* Your assignment: Find the string "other" in the data, and copy out each line that has it.

* Data shown:
--------------------------------------------------

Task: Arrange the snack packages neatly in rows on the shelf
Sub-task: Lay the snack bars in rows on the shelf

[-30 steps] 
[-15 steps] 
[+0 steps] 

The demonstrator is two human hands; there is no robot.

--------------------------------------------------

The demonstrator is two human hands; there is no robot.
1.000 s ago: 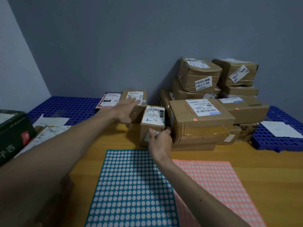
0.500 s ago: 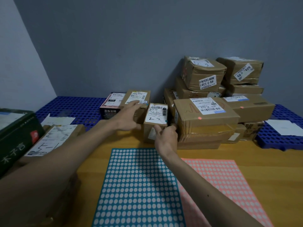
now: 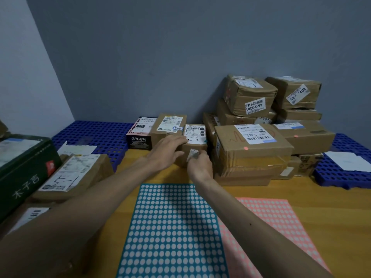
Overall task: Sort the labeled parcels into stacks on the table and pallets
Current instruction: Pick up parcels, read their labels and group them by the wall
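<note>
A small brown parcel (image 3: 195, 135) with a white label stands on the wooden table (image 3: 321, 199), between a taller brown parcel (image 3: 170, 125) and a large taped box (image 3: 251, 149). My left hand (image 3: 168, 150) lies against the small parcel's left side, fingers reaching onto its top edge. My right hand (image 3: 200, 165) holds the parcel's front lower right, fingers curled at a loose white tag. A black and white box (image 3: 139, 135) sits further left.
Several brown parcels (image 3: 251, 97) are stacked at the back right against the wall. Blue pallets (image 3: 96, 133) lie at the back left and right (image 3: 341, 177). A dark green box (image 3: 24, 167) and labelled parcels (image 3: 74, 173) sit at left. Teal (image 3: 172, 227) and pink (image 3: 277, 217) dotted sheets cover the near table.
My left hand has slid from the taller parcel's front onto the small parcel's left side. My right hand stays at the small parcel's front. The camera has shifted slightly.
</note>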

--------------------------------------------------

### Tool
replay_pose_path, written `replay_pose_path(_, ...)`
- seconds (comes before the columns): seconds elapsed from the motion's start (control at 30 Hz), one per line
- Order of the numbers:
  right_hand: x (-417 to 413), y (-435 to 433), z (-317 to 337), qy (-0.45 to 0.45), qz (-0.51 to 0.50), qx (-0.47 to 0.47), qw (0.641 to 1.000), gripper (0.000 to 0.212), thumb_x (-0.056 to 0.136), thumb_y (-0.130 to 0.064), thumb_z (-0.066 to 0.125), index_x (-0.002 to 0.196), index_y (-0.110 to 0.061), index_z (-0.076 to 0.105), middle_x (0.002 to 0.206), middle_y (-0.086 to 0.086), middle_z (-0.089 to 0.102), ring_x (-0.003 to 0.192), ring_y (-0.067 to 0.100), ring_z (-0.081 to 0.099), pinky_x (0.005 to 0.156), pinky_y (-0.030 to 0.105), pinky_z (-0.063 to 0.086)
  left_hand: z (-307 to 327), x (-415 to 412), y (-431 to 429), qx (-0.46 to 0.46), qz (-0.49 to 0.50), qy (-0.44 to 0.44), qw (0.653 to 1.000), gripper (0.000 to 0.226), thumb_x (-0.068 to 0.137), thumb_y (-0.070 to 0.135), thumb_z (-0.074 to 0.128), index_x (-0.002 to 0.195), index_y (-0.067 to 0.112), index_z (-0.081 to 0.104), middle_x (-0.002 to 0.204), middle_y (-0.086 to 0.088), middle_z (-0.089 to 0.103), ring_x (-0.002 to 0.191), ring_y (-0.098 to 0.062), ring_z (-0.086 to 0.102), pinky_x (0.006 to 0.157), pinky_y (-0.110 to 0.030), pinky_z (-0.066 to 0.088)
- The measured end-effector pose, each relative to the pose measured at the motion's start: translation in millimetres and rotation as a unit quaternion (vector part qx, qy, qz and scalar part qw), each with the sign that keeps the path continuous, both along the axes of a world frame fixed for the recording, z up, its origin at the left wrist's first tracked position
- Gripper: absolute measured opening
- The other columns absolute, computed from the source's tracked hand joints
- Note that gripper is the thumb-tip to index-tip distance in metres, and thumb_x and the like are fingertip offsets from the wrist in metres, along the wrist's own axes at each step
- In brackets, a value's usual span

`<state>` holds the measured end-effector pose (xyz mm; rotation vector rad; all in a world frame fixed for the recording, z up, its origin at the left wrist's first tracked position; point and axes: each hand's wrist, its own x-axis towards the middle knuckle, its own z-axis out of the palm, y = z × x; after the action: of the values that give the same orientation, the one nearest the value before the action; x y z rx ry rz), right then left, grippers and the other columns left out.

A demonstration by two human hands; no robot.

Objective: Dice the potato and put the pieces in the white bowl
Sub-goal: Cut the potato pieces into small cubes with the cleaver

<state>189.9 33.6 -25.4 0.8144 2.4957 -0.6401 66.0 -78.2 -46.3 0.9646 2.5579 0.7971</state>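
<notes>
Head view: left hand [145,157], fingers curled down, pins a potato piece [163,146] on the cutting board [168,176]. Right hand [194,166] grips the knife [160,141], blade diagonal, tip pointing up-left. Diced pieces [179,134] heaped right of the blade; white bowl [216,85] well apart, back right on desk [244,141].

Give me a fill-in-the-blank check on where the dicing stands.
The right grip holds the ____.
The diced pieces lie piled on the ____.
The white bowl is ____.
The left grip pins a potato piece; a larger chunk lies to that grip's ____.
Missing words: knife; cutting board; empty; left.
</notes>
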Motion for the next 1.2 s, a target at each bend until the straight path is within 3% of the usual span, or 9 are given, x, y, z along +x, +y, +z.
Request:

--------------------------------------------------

* Answer below:
- The other columns absolute, computed from the source's tracked hand joints
`<state>` holds the measured end-effector pose (xyz mm; rotation vector rad; all in a world frame fixed for the recording, z up, its origin at the left wrist's first tracked position; point and axes: each hand's wrist, its own x-axis towards the middle knuckle, its own z-axis out of the palm, y = z × x; after the action: of the values that give the same orientation, the one nearest the value before the action; x y z rx ry rz), right then left, grippers and the other columns left out.

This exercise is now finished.